Natasya menghela nafasnya panjang sebelum duduk di sofa diikuti oleh Agatha yang juga duduk di sofa tepat di sebelah Natasya "Jadi… how' s work?" tanya Natasya.

"Emmm… Lancar, walaupun sempet ada masalah kecil tapi udah selesai, fortunately," balas Agatha, Natasya tersenyum hangat kearah Agatha terlihat sekali Agatha lelah dari beban yang dialaminya, bahkan dia harus menjadi sosok ayah sekaligus ibu untuk Tasha. Itu yang membuat Natasya sangat bangga kepada Agatha. Natasya mengelus puncak kepala Agatha lembut "Pasti capek, ya? Tante bangga sekali sama kamu," mendengar itu Agatha tersenyum pedih. Jujur, dia sangat berharap ibu nya yang akan mengatakan itu kepadanya "Enggak kok. Aga kan kuat… Hehe."

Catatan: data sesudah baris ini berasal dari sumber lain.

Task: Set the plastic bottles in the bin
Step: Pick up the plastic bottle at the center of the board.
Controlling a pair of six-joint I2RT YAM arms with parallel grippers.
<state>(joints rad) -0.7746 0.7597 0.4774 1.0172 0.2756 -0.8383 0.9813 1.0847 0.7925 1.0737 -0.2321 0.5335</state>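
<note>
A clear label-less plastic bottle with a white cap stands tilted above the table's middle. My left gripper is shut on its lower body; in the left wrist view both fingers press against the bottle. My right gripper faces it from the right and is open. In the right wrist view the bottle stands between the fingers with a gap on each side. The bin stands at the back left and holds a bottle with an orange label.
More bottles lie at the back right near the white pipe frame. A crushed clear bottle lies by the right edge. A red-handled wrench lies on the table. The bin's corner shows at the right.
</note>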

"Tante, jadi Tasha gimana?" tanya Agatha, Natasya menghela nafasnya panjang "Dia cerita soal mimpi-nya. Dia mimpiin Rega katanya. Tante punya perasaan yang gak enak soal ini, tante takut bakalan terjadi sesuatu. Jadi, tolong jaga adik kamu baik-baik ya," mendengar itu tiba-tiba saja rasa takut, panik, cemas menyergap tubuh Agatha. Dia tidak ingin kehilangan Tasha, Agatha hanya membalas Natasya dengan anggukan lemah.

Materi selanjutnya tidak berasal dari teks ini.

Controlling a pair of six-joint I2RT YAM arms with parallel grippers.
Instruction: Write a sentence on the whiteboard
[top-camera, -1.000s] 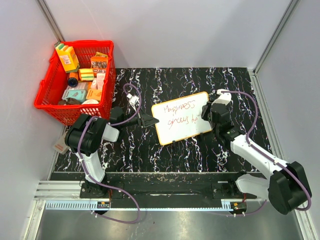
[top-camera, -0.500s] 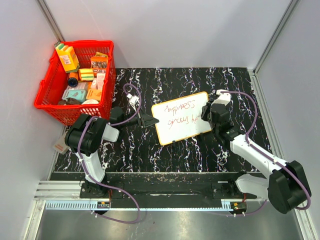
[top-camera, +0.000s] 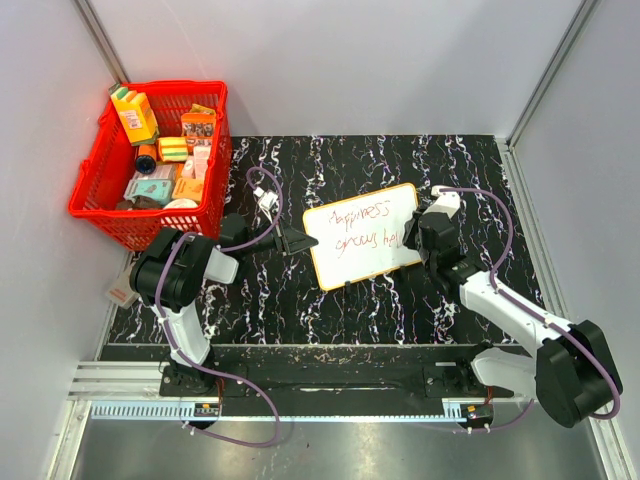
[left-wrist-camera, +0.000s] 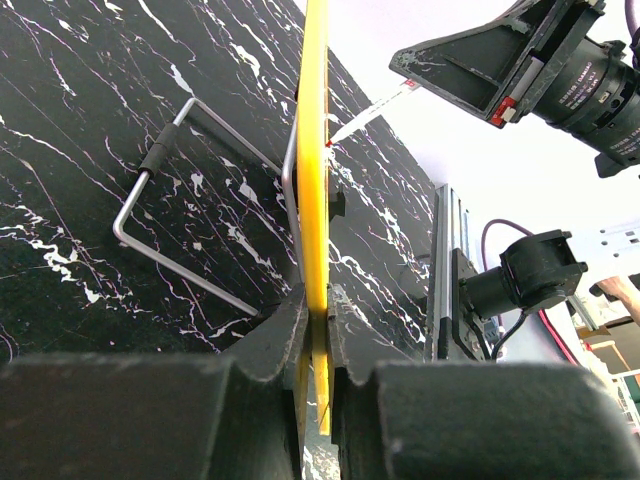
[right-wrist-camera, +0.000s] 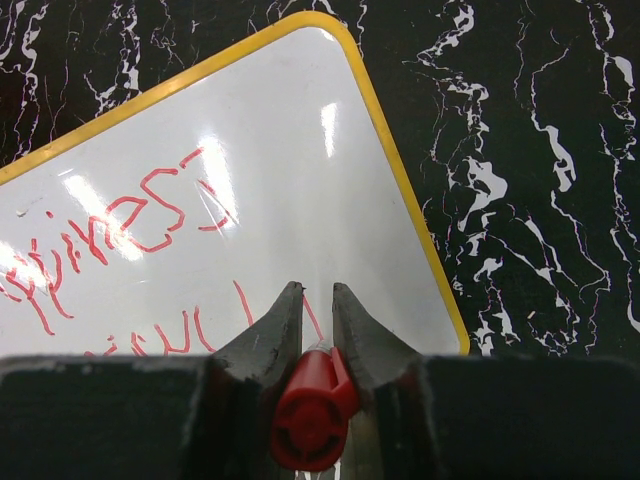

Natasya menatapnya iba, dia mengelus-elus punggung Agatha, berusaha untuk menenangkan pikiran Agatha. Terlihat sekali Agatha sangat cemas tentang Tasha. Terlebih lagi saat Agatha mencoba untuk mencari orang yang membunuh orang tuanya, Agatha tahu orang itu masih hidup. Dan dia mencoba untuk menangkap Tasha.

Kenapa, Tasha? Karena Tasha adalah anak kesayangan ayahnya, dan semua perusahaan yang ayahnya punya hampir semuanya diwariskan kepada Tasha. Maka dari itu, mr. Bram mengincar Tasha, agar dia bisa mendapat semua kekayaan dari perusahaan ayah Tasha dan Agatha. Saat kedua orang tua mereka pergi, Tasha belum siap untuk memegang kendali dan mereka berdua sepakat bahwa Agatha lah yang bertanggung jawab atas perusahaan ayahnya. Namun, tetap saja perusahaan itu atas nama Tasha.